Data included visits from March 1, 2020, through April 27, 2020, because our institution’s first COVID-19 tests were ordered after March 1, 2020. This study included admitted COVID-19–positive patients as determined by test results ordered between 14 days before and up to 24 hours after hospital presentation. We included delayed testing because institutional guidelines initially restricted testing within the hospital to inpatient wards. Testing for COVID-19 was performed at local or reference laboratories by nucleic acid detection methods using oropharyngeal or nasopharyngeal swabs, or a combination oropharyngeal/nasopharyngeal swab. We excluded patients younger than 18 years and those who required oxygen at more than 6 L/min or otherwise met our critical illness criteria at any point within 4 hours of presentation. The latter was intended to exclude patients for whom critical illness was nearly immediately apparent to the medical provider and for whom a prediction would not be helpful. Patients who explicitly opted out of research were excluded from analysis (n<5). Data were extracted greater than 24 hours after the last included patient visit so that all outcomes could be extracted from the electronic health record.

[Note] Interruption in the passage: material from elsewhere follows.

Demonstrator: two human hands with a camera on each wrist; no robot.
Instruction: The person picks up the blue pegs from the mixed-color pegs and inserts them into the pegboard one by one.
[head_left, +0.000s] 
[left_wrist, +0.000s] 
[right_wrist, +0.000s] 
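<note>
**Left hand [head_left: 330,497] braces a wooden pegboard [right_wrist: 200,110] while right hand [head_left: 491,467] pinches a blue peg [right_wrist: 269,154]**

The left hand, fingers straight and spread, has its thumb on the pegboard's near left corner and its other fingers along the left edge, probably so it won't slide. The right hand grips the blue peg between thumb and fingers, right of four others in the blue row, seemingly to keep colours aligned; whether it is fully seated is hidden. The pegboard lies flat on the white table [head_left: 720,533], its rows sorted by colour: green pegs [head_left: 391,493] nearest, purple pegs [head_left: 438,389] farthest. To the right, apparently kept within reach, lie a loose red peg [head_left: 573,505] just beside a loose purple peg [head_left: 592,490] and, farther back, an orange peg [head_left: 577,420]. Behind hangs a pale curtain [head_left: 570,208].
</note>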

We generated comparator models using the Elixhauser Comorbidity Index, qSOFA, and CURB-65 (Appendix E1, available online at http://www.annemergmed.com). International Statistical Classification of Diseases and Related Health Problems, 10th Revision codes from patient medical histories were mapped to Elixhauser comorbidities and indices with H-CUP Software and Tools (hcuppy package; version 0.0.7).21 , 22 qSOFA was calculated as the sum of the following findings, each of which was worth 1 point: Glasgow Coma Scale score less than 15, respiratory rate greater than or equal to 22 breaths/min, and systolic blood pressure less than or equal to 100 mm Hg. CURB-65 was calculated as the sum of the following findings, each of which was worth 1 point: Glasgow Coma Scale score less than 15, blood urea nitrogen level greater than 19 mg/dL, respiratory rate greater than or equal to 30 breaths/min, systolic blood pressure less than 90 mm Hg or diastolic blood pressure less than or equal to 60 mm Hg, and aged 65 years. Baseline models were evaluated on the training and internal validation cohort, using logistic regression on the calculated scores.
Samples from 8 hospitals were used in model generation and internal validation with the remaining large, urban community hospital serving as an independent site for validation. All models were fit on patient demographic and clinical data collected during the first 4 hours of patient presentation, and predictions are made with the most recently available data at the 4-hour point unless otherwise noted. We used an ensemble technique to identify and rank potentially important predictive variables based on their occurrence across multiple selection methods: univariate regression, random forest, logistic regression with LASSO, χ2 testing, gradient-boosting information gain, and gradient-boosting Shapley additive explanation (SHAP) interaction values (Appendix E1, available online at http://www.annemergmed.com).23, 24, 25 We counted the co-occurrences of the top 30, 40, and 50 variables of each of the methods before selecting features for a minimal scoring model (quick COVID-19 Severity Index) and machine-learning model (COVID-19 Severity Index) using gradient boosting. For the quick COVID-19 Severity Index, we used a point system guided by logistic regression (Appendix E1, available online at http://www.annemergmed.com). The gradient-boosting COVID-19 Severity Index model was fit with the XGBoost package and hyperparameters were set with Bayesian optimization with a tree-structured Parzen estimator (Appendix E1, available online at http://www.annemergmed.com).26 , 27 All analyses were performed in Python (version 3.8.2).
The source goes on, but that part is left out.